Curiosidades
¿Qué pasa si tomo agua y otras bebidas heladas en plena temporada de intenso frío?
Se trata de una de las inquietudes más comunes en esta etapa del año, debido al temor de enfermarse.Enero es un mes que se caracteriza por las bajas temperaturas y el aumento de enfermedades respiratorias. Así que en plena temporada de intenso frío, hay quienes toman todas las medidas necesarias para evitar enfermarse. De hecho, una de las creencias generalizadas es que las bebidas heladas pueden generar problemas de salud si se consumen durante la etapa invernal, por lo que muchas personas prefieren evitarlas.
La sensación de frescura que se obtiene al consumir algo frío, combinada con el clima helado persistente en esta época del año, hace pensar a muchos que esto puede propiciar resfriados. No obstante, existe una explicación al respecto, la cual aclara las dudas sobre esta inquietud que impide disfrutar no solo de bebidas heladas, sino incluso de agua.
¿Hay riesgo de enfermarse al tomar bebidas frías en invierno?
Esta es una creencia muy extendida; sin embargo, la ciencia aclara que la temperatura de lo que se bebe no es la causa directa de enfermarse.

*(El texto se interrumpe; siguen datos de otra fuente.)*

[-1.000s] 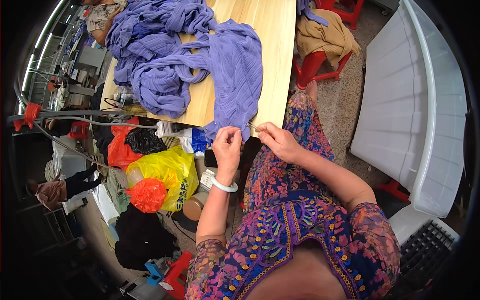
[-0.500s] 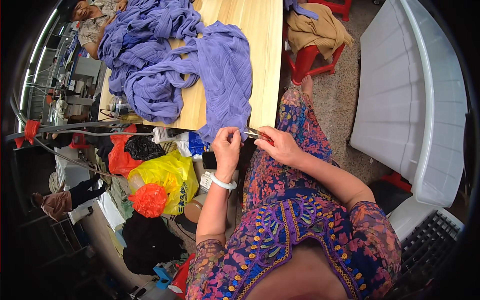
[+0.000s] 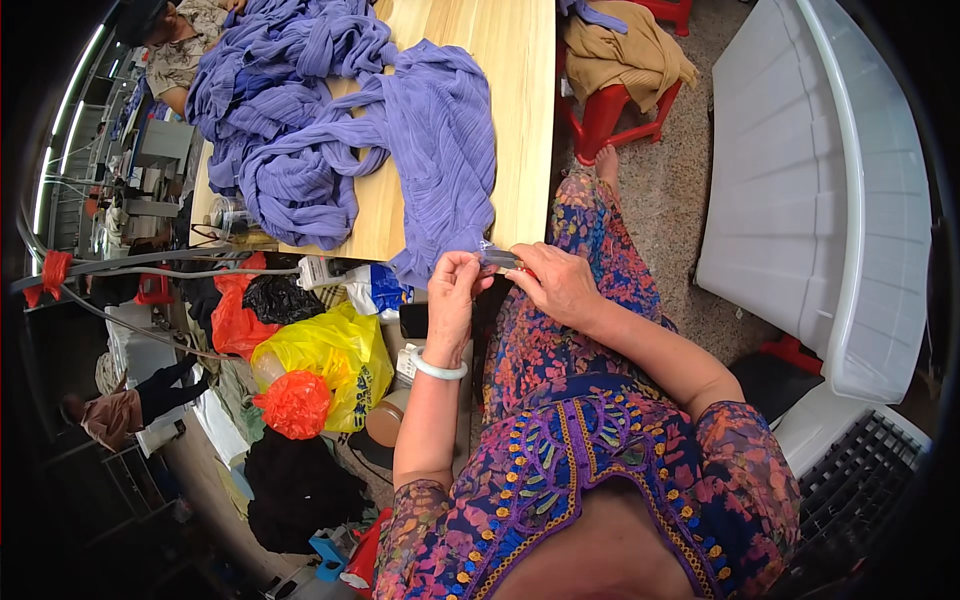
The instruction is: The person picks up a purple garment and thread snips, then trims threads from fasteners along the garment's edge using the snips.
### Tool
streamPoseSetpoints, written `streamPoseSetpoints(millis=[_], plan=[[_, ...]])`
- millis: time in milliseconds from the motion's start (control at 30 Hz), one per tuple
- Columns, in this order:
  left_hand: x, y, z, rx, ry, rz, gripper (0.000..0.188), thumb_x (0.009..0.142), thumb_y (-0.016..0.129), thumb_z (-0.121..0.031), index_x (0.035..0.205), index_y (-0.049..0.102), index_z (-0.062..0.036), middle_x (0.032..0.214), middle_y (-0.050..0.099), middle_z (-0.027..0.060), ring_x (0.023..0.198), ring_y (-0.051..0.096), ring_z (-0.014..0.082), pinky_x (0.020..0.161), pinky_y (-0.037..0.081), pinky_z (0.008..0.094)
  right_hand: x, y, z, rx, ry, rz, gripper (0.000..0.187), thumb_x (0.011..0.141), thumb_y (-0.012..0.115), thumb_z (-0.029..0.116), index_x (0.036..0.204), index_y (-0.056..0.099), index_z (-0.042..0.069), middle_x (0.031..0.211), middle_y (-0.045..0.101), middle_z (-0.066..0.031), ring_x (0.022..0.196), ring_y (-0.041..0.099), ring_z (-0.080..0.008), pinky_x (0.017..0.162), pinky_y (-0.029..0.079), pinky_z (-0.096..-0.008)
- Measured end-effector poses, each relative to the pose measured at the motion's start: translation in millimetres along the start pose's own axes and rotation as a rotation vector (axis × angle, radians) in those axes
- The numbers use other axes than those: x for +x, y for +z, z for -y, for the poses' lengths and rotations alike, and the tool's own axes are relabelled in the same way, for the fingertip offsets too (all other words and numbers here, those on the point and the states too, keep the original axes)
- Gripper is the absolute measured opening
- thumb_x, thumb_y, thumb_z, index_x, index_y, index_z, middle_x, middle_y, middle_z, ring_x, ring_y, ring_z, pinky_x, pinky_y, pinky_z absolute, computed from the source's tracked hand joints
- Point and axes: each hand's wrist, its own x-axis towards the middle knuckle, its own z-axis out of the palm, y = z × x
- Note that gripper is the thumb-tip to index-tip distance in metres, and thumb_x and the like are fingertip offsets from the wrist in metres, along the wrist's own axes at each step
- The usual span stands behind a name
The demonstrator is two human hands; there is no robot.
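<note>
My left hand (image 3: 454, 300), with a pale bangle at the wrist, pinches the lower edge of a purple ribbed knit garment (image 3: 440, 150) at the table's near edge. In my right hand (image 3: 560, 285) is a small pair of scissors (image 3: 503, 259), its blades pointing left at the cloth next to my left fingertips. My right fingers cover most of its handles. The garment lies stretched away from me over the table and joins a heap of more purple knit cloth (image 3: 300, 190) on the left.
The cloth rests on a wooden table (image 3: 522, 120). Beyond its right side, tan cloth covers a red stool (image 3: 605, 115). A large pale plastic bin (image 3: 790, 200) stands right. Yellow (image 3: 345, 360) and red bags (image 3: 295, 403) and a power strip (image 3: 320, 270) crowd the lower left. Another person (image 3: 185, 45) sits far left.
The scissors have turned and moved slightly left onto the cloth edge by my left fingers. My left hand keeps its pinch. The whole view has shifted a little.
</note>
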Motion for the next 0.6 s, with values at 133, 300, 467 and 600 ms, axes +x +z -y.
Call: streamPoseSetpoints(millis=[133,300,467,600], plan=[[0.8,-2.0,2.9,-0.004,0.012,0.034,0.004,0.086,0.051,-0.008,0.089,0.05,-0.0056,0.087,0.056,0.0038,0.081,0.06,0.0145,0.068,0.049,0.0217,2.3,0.2,0.1,-0.033,0.011,0.013,0.022,0.076,0.062,0.016,0.092,0.055,0.004,0.078,0.057,-0.0103,0.068,0.058,-0.0249,0.057,0.045,-0.0331],[1.1,-2.1,4.8,-0.013,0.026,0.045,0.004,0.086,0.051,-0.008,0.089,0.05,-0.0057,0.088,0.056,0.0034,0.082,0.059,0.0135,0.07,0.048,0.0221,3.5,1.4,1.5,-0.032,0.003,0.005,0.018,0.077,0.059,0.017,0.089,0.053,0.005,0.075,0.054,-0.0103,0.069,0.057,-0.0261,0.059,0.046,-0.0343],[1.2,-2.2,6.0,-0.011,0.02,0.051,0.003,0.086,0.051,-0.007,0.089,0.051,-0.0056,0.088,0.055,0.0029,0.082,0.058,0.0123,0.071,0.048,0.0221,3.9,4.7,0.3,-0.039,-0.006,-0.002,0.019,0.077,0.059,0.017,0.09,0.053,0.005,0.075,0.055,-0.0103,0.069,0.057,-0.0258,0.059,0.046,-0.0341],[1.3,-1.8,7.4,-0.016,0.02,0.059,0.003,0.086,0.051,-0.007,0.089,0.051,-0.0055,0.086,0.055,0.0025,0.082,0.058,0.0121,0.071,0.048,0.0221,4.9,5.5,-0.8,-0.036,-0.001,0.004,0.019,0.077,0.058,0.017,0.09,0.053,0.004,0.076,0.055,-0.0102,0.07,0.057,-0.0253,0.059,0.046,-0.0336]])
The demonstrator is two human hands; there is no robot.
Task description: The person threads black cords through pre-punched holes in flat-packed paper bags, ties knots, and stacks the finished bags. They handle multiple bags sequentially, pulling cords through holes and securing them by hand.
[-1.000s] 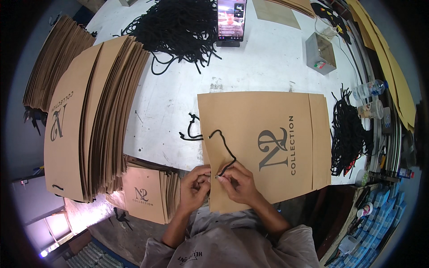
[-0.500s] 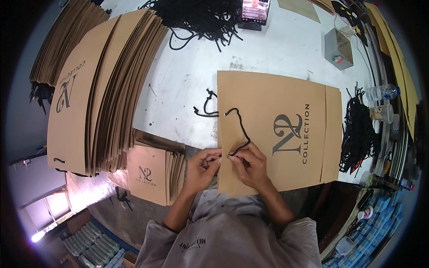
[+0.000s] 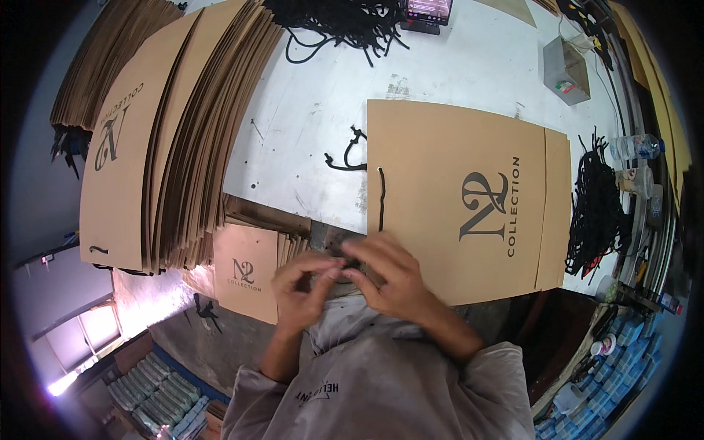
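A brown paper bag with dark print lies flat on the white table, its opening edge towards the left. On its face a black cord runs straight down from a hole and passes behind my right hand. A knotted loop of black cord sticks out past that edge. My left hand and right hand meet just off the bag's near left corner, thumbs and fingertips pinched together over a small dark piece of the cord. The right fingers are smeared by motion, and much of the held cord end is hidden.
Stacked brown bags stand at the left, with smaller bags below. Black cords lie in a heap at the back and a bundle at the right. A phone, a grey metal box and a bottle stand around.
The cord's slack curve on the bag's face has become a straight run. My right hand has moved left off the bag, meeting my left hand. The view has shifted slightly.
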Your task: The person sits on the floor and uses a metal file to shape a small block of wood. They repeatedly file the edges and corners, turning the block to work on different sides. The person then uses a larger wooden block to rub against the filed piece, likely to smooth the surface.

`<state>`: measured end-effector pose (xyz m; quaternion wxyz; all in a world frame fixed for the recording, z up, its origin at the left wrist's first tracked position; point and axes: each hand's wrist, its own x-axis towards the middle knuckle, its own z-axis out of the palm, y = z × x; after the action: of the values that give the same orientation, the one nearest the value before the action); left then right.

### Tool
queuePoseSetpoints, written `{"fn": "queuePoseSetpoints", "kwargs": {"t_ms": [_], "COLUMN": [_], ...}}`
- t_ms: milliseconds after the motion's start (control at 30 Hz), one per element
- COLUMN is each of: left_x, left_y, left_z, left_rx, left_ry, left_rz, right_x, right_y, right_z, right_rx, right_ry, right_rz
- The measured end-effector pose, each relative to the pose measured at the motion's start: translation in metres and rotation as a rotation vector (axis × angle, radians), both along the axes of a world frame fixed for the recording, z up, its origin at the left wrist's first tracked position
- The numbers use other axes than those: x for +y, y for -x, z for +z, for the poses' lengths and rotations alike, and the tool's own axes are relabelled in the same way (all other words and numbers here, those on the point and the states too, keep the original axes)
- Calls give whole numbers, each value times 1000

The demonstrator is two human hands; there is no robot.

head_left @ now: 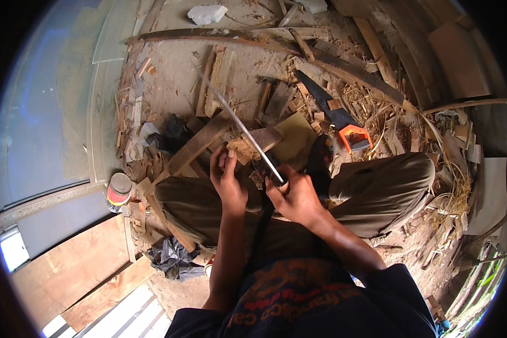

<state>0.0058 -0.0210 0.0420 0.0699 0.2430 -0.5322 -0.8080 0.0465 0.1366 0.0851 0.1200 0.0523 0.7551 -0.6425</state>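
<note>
Right hand: your fingers wrap the handle of the long metal tool, shaft slanting over the wood block. Probably stiff, fairly light; hold by handle. Left hand curled; grip unclear.

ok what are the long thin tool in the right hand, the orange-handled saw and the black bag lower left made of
Long thin tool: probably steel, smooth, from its silvery shine.
Saw: blade likely dark-finished metal; the uniformly bright orange handle suggests moulded plastic.
Black bag: likely thin plastic, judging by its glossy crinkles.
</note>
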Motion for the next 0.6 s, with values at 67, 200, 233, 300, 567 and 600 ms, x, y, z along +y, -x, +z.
{"fn": "queuePoseSetpoints", "kwargs": {"t_ms": [67, 200, 233, 300, 567, 600], "left_x": [6, -14, -13, -7, -6, -6], "left_y": [2, -3, -2, -2, 6, 4], "left_z": [11, -19, -19, -17, -3, -4], "left_rx": [-28, 64, 61, 54, 5, -7], "left_ry": [-26, 65, 68, 75, -8, -5], "left_rz": [-7, -102, -101, -99, -159, -155], "right_x": [-1, 2, 4, 3, 9, 8], "right_y": [-5, 0, 3, -1, 11, 9], "right_z": [-32, -14, -3, -11, 2, -7], "right_rx": [91, 74, 35, 36, -47, -37], "right_ry": [-108, -70, -17, -20, -62, -95], "right_rz": [52, 33, 14, 51, 92, 101]}}
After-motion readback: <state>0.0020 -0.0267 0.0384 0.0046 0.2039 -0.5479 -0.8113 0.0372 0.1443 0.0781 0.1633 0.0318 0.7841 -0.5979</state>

Las enfermedades como la gripe o el resfriado son causadas por virus, no por el consumo de líquidos fríos.
Lo que sí puede suceder es que las vías respiratorias se enfríen temporalmente, generando sensación de irritación o tos, pero esto no significa que la persona se enfermará. El verdadero riesgo de resfriarse está relacionado con la exposición prolongada a bajas temperaturas, los cambios bruscos de clima y el contacto con personas infectadas.
La predisposición a enfermarse en invierno tiene que ver con que el sistema inmunológico puede estar más vulnerable por diversos factores, como la menor exposición al sol o los ambientes cerrados con calefacción, los cuales facilitan la propagación de virus. Esto ha llevado a asociar el frío con la enfermedad, aunque la causa principal sigue siendo viral y no el consumo de bebidas frías.
En estos casos, el cuerpo realiza un proceso conocido como termorregulación, que se activa cuando se ingieren líquidos fríos o se perciben bajas temperaturas, dado que el organismo busca mantenerse a su temperatura óptima, que en los seres humanos ronda los 36.5 °C.